== Your objective ==
Return only the lines of the listing below that run from the line with "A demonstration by" through the line with "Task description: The", both ends included, exactly as written.

*** Given material ***

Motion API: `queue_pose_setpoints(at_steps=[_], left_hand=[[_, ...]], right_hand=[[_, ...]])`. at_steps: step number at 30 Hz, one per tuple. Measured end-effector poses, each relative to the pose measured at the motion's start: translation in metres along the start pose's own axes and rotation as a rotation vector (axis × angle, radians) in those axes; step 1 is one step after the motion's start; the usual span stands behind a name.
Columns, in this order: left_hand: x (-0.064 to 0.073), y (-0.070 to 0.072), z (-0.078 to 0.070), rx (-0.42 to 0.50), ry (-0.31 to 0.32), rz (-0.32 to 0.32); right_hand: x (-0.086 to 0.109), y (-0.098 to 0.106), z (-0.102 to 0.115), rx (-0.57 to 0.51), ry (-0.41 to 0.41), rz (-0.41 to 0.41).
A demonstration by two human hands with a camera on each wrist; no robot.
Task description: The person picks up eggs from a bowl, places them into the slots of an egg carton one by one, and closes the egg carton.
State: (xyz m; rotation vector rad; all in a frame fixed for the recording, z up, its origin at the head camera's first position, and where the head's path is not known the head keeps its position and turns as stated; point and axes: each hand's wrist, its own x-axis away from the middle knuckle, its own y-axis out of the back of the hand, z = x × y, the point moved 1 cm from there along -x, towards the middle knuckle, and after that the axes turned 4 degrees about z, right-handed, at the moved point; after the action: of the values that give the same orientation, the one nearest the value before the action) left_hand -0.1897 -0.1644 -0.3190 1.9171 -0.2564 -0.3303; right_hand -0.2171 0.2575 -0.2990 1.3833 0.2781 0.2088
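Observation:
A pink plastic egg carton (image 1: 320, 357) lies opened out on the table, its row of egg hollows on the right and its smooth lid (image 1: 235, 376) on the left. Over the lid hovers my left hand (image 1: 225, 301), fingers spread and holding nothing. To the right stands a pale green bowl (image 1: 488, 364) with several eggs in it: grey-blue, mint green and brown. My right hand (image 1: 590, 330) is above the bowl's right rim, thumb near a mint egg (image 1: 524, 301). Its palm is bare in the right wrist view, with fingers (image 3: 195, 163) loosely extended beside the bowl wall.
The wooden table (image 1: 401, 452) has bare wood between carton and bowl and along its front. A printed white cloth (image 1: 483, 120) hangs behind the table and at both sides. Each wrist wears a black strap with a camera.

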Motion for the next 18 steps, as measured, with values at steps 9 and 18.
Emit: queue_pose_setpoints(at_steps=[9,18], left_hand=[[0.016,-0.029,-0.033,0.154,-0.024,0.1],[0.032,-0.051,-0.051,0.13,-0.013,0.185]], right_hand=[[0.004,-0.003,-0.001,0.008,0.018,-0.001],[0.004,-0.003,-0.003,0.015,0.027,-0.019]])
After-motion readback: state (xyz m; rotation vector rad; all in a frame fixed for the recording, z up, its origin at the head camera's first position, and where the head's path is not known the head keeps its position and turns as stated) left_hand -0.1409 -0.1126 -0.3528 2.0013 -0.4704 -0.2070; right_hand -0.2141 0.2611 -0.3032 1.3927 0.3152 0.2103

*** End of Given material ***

== Exercise solution ==
A demonstration by two human hands with a camera on each wrist; no robot.
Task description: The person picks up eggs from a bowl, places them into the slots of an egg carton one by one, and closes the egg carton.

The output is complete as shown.